**How to complete this task**
Go line by line through the listing below and copy those that hold "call".

**Data segment**
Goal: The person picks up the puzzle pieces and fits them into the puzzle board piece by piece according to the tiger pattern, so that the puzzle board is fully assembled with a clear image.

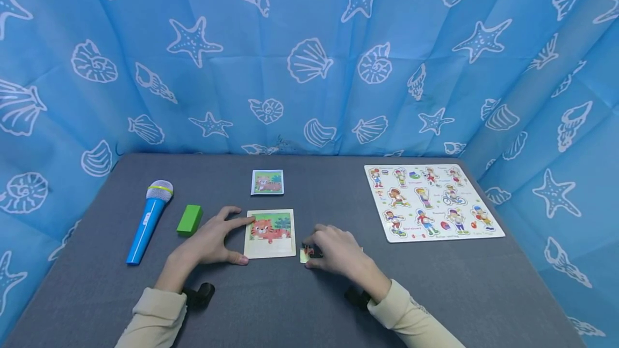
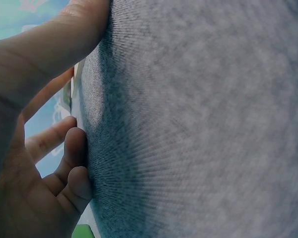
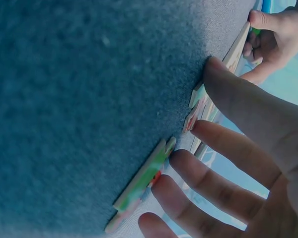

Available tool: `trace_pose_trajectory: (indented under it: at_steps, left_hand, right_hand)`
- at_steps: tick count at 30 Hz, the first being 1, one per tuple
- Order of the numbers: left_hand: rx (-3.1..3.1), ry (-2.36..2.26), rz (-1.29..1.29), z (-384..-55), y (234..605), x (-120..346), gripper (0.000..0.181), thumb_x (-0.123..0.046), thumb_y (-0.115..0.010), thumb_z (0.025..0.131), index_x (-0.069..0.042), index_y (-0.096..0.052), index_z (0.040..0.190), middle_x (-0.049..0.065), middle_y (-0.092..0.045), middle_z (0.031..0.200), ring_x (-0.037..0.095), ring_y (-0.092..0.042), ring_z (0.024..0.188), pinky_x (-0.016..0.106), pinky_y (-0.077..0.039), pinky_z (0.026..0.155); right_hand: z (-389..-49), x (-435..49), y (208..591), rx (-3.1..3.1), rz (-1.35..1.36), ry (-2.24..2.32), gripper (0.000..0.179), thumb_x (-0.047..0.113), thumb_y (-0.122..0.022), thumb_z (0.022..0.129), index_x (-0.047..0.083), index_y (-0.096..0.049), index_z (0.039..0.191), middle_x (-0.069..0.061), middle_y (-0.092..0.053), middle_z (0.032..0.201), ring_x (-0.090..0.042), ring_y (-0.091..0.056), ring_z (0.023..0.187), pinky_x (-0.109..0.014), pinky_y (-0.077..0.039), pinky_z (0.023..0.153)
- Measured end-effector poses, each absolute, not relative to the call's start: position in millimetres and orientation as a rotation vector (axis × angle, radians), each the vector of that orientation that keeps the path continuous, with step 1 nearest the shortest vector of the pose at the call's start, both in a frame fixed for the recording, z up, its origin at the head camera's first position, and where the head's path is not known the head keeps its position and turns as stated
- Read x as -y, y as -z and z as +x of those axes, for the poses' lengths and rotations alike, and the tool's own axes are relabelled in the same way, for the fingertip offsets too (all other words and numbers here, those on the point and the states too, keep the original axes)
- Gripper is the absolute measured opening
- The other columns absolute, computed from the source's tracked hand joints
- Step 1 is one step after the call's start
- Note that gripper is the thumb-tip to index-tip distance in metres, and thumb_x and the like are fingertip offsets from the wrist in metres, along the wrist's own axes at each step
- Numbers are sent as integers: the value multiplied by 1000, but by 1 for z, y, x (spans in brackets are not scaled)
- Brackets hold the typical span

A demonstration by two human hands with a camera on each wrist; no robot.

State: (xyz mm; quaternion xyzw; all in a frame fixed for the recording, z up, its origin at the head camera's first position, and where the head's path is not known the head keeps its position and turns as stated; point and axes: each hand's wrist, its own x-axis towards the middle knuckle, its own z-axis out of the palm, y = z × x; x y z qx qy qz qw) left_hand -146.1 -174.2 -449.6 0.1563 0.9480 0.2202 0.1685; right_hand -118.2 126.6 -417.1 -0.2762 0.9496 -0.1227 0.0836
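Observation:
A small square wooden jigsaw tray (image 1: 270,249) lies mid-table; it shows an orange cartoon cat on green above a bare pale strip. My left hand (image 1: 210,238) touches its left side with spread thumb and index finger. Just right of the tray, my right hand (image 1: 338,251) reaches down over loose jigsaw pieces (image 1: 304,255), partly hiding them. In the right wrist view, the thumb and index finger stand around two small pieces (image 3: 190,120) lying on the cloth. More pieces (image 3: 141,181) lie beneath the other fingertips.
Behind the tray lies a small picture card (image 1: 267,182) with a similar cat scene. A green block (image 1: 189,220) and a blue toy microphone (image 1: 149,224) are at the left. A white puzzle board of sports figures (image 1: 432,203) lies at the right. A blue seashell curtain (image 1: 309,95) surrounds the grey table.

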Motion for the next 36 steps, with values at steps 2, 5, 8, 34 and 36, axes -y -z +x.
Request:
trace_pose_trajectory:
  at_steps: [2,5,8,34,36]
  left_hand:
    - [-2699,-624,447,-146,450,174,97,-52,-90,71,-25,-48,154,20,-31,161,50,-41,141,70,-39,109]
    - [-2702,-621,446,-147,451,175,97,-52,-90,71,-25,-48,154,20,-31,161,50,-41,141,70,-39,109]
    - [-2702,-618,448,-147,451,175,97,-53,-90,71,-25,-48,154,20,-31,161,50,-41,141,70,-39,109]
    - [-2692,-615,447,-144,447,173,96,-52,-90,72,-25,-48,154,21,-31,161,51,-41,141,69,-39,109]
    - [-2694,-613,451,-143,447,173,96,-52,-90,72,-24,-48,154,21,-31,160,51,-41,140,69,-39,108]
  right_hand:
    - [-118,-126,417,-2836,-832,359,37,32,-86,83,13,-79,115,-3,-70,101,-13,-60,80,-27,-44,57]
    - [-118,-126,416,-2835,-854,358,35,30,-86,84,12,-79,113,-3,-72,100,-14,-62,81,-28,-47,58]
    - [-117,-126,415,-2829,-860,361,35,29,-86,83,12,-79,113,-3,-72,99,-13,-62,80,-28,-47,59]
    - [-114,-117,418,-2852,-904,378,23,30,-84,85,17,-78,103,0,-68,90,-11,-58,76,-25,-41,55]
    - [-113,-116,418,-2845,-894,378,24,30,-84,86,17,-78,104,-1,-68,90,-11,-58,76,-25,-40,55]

**Response**
- Measured end-effector poses, each absolute, not relative to the call's start: position in millimetres and orientation as a rotation vector (axis × angle, radians), each the vector of that orientation that keeps the path continuous, with step 1 nearest the shortest vector of the pose at the call's start, both in a frame fixed for the recording, z up, its origin at the head camera's first position, and where the head's path is not known the head keeps its position and turns as stated
- Step 1 is one step after the call's start

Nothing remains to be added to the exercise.